Sidney Glina — Uma proposta é cortar o ligamento que prende o pênis ao osso do púbis que mantém a ereção. Mas, se um nervo também for cortado, o indivíduo perderá a sensibilidade. Outra tentativa é colocar enxertos na túnica albugínea para alargar o pênis. Nesse caso, uma infecção no pós-operatório pode afetar a capacidade de ereção.
Drauzio – Existe algum tratamento eficaz para aumentar um pênis excessivamente pequeno?
Sidney Glina – Indivíduos com micropênis, que atingem somente 4 cm, 5 cm em ereção, podem ganhar 2 cm ou 3 cm a mais com a cirurgia para soltar o ligamento. O problema é que a maioria dos homens com pênis de tamanho normal querem fazer essa cirurgia com finalidade estética, para não se sentirem constrangidos, por exemplo, quando trocam de roupa nos vestiários dos clubes e academias e não porque o tamanho do pênis interfira na relação sexual.
ESTERILIDADE E IMPOTÊNCIA
Drauzio – A doença de Peyronie tem alguma relação com esterilidade ou impotência sexual?
Sidney Glina – Com esterilidade, não. Com impotência sexual, sim. Numa minoria de casos, uma forma muito agressiva da doença, sem causa conhecida, faz com que a placa penetre no corpo cavernoso, que é constituído por um tecido nobre parecido com uma esponja, e o indivíduo não consegue ter ereção.
Para os indivíduos com curvatura peniana muito complexa, em forma de S, por exemplo, que impeça a relação sexual, o tratamento extremo é a colocação de uma prótese que retifica o pênis e facilita a penetração.
Drauzio – Há casos de doença de Peyronie sem solução?
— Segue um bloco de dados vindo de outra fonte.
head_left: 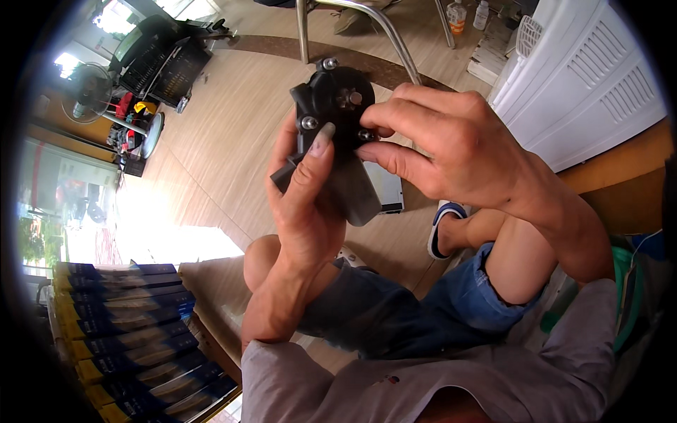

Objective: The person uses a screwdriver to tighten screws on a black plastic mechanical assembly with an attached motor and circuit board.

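A black motor point(360, 187), much like a wiper motor, is held up in front of my knees. It has a round head with several metal studs at its edge and a shaft near the middle. My left hand point(307, 204) is closed round its body from below, with the thumb pressed on the near side of the head. The thumb and fingertips of my right hand point(444, 141) pinch the metal stud point(366, 135) at the right edge of the head. Whether a small nut sits between those fingertips cannot be made out.
A stack of blue and yellow boxes point(141, 338) stands at the lower left. A fan point(88, 92) and black crates point(166, 70) are at the far left. Metal chair legs point(384, 28) rise ahead. A white slatted panel point(592, 70) leans at right, and a flat pale object point(388, 189) lies below the motor.
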Demonstrator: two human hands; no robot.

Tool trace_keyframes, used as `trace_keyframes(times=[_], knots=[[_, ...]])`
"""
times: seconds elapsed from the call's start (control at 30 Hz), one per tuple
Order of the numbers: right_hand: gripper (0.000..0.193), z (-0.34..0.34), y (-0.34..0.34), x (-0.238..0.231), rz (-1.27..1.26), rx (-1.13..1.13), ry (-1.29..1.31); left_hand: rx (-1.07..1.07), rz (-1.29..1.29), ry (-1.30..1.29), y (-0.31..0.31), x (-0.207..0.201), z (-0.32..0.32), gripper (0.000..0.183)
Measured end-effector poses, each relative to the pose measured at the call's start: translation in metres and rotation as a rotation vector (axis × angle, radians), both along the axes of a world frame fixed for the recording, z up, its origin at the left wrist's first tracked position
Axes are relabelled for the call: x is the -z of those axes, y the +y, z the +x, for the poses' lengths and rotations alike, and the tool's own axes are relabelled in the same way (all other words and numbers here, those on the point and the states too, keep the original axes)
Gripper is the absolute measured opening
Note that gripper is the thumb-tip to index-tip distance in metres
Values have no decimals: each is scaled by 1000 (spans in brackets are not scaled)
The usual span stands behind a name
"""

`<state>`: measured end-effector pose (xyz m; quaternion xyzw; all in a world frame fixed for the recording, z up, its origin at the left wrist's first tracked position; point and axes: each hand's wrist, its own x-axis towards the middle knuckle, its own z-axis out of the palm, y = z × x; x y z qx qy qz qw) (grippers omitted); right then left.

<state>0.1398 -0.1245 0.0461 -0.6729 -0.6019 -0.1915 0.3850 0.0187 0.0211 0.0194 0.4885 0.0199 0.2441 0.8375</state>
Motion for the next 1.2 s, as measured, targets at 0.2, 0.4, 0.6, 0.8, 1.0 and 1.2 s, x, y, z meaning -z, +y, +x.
trace_keyframes(times=[0.2,0.4,0.6,0.8,1.0,1.2], knots=[[13,0,-2,-1,-72,42,-48,24,-8,-8,-2,-3,0,51],[9,-1,-1,1,-57,38,-58,70,-45,9,4,5,0,47],[16,2,-4,-3,-68,25,-6,118,-251,92,5,1,0,52],[11,9,-8,-9,-86,37,4,205,-385,30,9,5,5,52],[13,11,-9,-3,-138,38,24,246,-502,3,12,10,4,50],[18,6,-7,-2,-133,27,20,226,-489,69,8,12,6,44]])
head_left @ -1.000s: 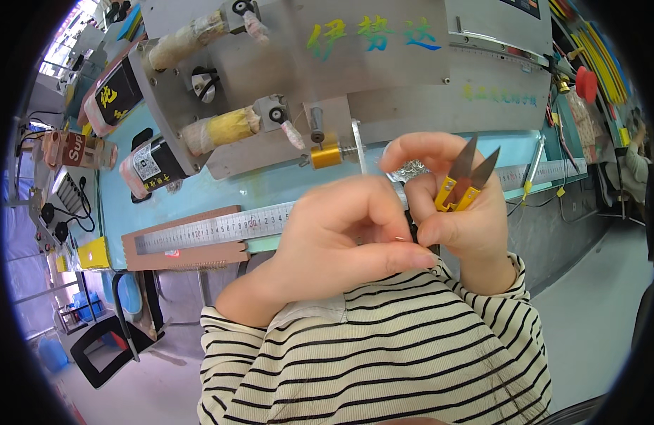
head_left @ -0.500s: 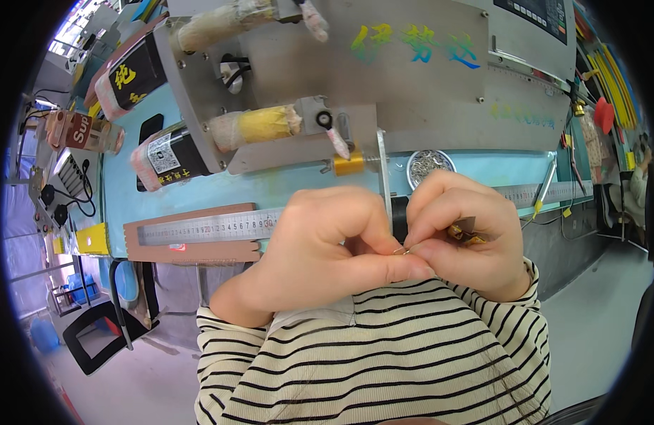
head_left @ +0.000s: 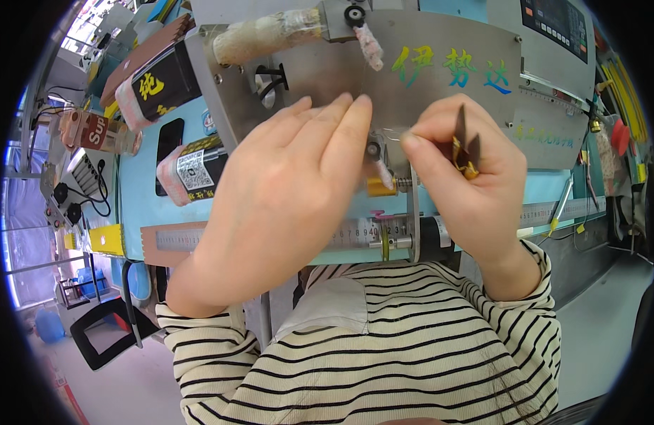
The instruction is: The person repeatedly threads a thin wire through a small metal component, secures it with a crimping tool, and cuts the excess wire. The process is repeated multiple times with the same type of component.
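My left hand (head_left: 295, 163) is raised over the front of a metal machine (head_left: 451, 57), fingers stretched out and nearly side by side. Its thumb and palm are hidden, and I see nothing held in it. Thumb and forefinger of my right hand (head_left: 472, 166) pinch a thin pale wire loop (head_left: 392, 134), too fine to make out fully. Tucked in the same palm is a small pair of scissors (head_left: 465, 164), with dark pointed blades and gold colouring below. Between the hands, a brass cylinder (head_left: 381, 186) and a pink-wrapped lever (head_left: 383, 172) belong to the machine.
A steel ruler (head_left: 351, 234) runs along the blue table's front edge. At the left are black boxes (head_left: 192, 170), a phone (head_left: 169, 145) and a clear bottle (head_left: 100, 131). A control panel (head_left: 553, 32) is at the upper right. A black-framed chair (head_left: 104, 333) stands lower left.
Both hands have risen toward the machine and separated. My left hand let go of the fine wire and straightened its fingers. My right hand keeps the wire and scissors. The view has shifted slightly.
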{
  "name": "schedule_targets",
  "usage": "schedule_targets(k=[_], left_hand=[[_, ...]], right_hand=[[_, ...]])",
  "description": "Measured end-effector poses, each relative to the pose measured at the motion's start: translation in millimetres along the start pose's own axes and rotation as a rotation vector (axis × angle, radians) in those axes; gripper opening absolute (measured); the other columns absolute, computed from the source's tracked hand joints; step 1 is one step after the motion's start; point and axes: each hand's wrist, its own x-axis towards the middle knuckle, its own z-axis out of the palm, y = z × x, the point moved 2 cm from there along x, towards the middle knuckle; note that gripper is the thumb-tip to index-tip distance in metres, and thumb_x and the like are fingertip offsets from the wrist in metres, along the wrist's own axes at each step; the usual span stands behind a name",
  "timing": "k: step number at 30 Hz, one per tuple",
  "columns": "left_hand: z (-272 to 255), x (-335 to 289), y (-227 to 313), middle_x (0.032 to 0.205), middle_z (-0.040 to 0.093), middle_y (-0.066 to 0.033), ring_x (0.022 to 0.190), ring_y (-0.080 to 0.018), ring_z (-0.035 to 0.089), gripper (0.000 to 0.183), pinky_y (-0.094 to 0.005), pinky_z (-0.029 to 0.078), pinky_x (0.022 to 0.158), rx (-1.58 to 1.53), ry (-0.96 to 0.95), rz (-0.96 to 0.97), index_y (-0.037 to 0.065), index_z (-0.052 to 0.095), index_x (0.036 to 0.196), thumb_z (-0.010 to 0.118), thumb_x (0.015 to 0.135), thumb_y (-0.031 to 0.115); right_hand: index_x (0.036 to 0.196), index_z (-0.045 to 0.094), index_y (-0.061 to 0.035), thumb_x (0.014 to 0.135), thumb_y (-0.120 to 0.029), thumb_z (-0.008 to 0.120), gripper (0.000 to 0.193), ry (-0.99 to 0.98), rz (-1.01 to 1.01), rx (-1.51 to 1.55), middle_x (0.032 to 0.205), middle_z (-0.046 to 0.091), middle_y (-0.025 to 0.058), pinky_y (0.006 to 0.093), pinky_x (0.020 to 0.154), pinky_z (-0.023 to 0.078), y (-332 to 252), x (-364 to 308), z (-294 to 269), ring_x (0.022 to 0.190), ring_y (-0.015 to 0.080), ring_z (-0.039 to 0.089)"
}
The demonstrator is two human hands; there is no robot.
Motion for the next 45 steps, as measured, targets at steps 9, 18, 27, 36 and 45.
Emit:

Sidney Glina – Não, porque sempre existe a possibilidade da prótese. Mesmo que a curvatura seja extrema e o pênis continue torto depois da implantação da prótese, é possível ainda cortar a túnica em vários pontos e colocar enxertos. Fazendo isso, o indivíduo não consegue uma ereção natural porque o mecanismo erétil foi danificado, mas com a prótese a ereção retificada fica garantida para sempre.
Drauzio – Você acha que os urologistas estão bem informados a respeito dessa doença?
Sidney Glina – Acho que sim. A doença é bem conhecida, uma vez que sua incidência é de 3% a 4% nos homens acima de 50 anos, o que não é tão pouco assim. Por isso, acho que a maioria dos urologistas consegue fazer o diagnóstico, prescrever o tratamento clínico e realizar as operações básicas. Eventualmente, alguns não fazem o enxerto e encaminham o paciente para os especialistas.